Reality TV is all we watch. Throughout the year, groupings of us watch Project Runway, American Idol, and America’s Next Top Model. But only Top Chef is watched by all four of us. I can’t fully define what the appeal is for us, as we can’t taste or even smell what they’re cooking, but we watch every episode, every minute of it, and then run to the kitchen for something to eat as their creations leave us ravenous.

A quick synopsis for people who lead lives not filled with Bravo TV: Top Chef brings together 15 aspiring chefs who compete in weekly food preparation challenges. One by one, they are told to pack their knives and go, until the final one is voted Top Chef and given money and shiny kitchen appliances.

Top Chef has sparked a new kind of competition in my house that’s all about cooking. The contests are lively, the results are not always tasty, and someone in my family gets voted off.

It began on a school vacation day last year. I announced the opening competition, Lunch for the Family, to be made from anything found in the kitchen. Thirty minutes, starting . . . NOW! Cabinets flew open, grated cheese and cereals were thrown onto the counters, cutting boards and bowls were filled with olives, garlic, eggs, and potato chips, and suddenly the kitchen was riotous. 

In those 30 minutes, we discovered some unkind traits about one another. Not many good sharers, hoggers of counter space, a bit of pushing, a lot of yelling. The one oven was furiously set for 450 degrees, then 275, then warm. Tremendous sabotage potential lurked.  

I was the calmest of contestants as I cook dinner every night. I knew timing. I knew estimations. I knew to look in the back of the refrigerator where ingredients hid. I required little counter space. I was the eye of the family storm.

Amidst the melee, sauteeing and microwaving commenced. You took my onions! I needed the salsa! Who turned down the oven?

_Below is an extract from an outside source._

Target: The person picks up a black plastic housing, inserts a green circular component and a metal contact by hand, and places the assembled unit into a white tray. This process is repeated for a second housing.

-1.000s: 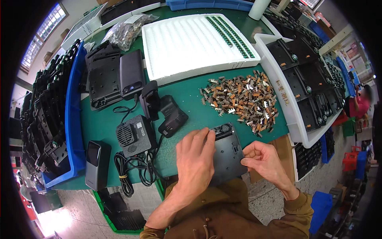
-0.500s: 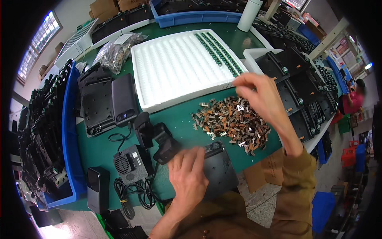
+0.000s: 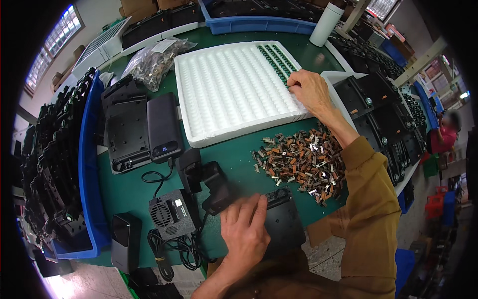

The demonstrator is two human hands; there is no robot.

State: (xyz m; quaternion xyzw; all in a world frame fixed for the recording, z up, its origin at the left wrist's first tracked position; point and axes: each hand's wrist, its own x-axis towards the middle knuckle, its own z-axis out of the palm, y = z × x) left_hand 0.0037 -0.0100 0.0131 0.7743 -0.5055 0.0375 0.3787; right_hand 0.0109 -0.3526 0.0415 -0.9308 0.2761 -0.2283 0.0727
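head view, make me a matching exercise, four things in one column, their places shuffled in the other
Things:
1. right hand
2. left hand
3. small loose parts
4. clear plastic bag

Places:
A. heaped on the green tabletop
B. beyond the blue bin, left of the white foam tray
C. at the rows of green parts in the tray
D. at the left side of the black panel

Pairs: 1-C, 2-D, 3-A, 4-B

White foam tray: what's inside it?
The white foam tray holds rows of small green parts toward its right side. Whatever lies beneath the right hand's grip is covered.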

Our little dog quietly mopped her nose along the kitchen floor, happy to find a mini buffet of her own. 

I quietly chopped my canned peaches, mixed them with cinnamon, made a dough pocket cut from my somewhat old, packaged pie crust, and adorned the little McDonald’s apple pie sort of thing with little adorable stars also made from crust. 

“Twelve minutes!”  Twelve minutes? Only? Who used the last egg? Do we have any whipped cream?

I set my mini peach pockets into the 450/275 degree oven. 

Ding! Pots and pans down, time’s up!

If I were ever a contestant on the show, one of the most difficult parts for me would be the elaborate naming of food. Not only is the presentation often stunning, the creations are saturated with food adjectives as well. How would I rename my mini ordinary peach pocket using demi-glazed, reduced, frothed, flambéed, chiffonade, amuse bouche? One daughter was able to name her pasta with some impressive yet since forgettable name. My husband relied heavily on hand waving and a supposed French accent. The other daughter said, “Oh, I don’t know.  Just eat it!” I couldn’t come up with anything besides “I made a peach pie.”

It was truly an amazing lunch prepared by my little family. I was stunned! Pasta with a multitude of colorful ingredients, Moo Shu dumplings with peanut and coconut dipping sauce, crisp, garlicky bruschetta -- all in all enough food for 10 people. We ate, we exchanged compliments, we voted on paper ballots. 

The kitchen was in “uh oh, wait 'til our parents see this!” condition. While the counting of votes took place, and to escape being corralled into cleaning duty, I went out to walk the dog. When I came back in, I was told I’d lost, and asked to please pack my knives and go. Too bad, since I really could have used those shiny appliances. Especially the oven.